[Start of section]

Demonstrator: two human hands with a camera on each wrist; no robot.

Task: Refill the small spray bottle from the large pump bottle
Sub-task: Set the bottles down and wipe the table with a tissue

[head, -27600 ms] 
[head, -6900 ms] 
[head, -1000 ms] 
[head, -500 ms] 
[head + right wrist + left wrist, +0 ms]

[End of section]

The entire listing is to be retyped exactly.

Exercise response:
Demonstrator: two human hands with a camera on each wrist; no robot.

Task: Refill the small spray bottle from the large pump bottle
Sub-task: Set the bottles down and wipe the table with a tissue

[head, -27600 ms] 
[head, -6900 ms] 
[head, -1000 ms] 
[head, -500 ms] 
[head + right wrist + left wrist, +0 ms]

The required output has been given.